Task |
Repeat every line below exactly as it reads.

Source data |
[Start of section]
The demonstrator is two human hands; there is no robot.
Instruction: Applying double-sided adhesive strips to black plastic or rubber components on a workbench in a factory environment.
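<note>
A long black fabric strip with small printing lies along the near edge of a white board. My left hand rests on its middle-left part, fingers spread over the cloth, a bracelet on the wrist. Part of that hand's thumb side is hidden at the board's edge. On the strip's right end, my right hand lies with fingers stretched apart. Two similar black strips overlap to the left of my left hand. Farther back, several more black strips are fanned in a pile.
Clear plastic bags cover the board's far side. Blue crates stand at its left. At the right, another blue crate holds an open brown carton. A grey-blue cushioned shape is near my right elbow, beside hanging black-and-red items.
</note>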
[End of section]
Result for this exercise |
The demonstrator is two human hands; there is no robot.
Instruction: Applying double-sided adhesive strips to black plastic or rubber components on a workbench in a factory environment.
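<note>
A long black fabric strip with small printing lies along the near edge of a white board. My left hand rests on its middle-left part, fingers spread over the cloth, a bracelet on the wrist. Part of that hand's thumb side is hidden at the board's edge. On the strip's right end, my right hand lies with fingers stretched apart. Two similar black strips overlap to the left of my left hand. Farther back, several more black strips are fanned in a pile.
Clear plastic bags cover the board's far side. Blue crates stand at its left. At the right, another blue crate holds an open brown carton. A grey-blue cushioned shape is near my right elbow, beside hanging black-and-red items.
</note>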

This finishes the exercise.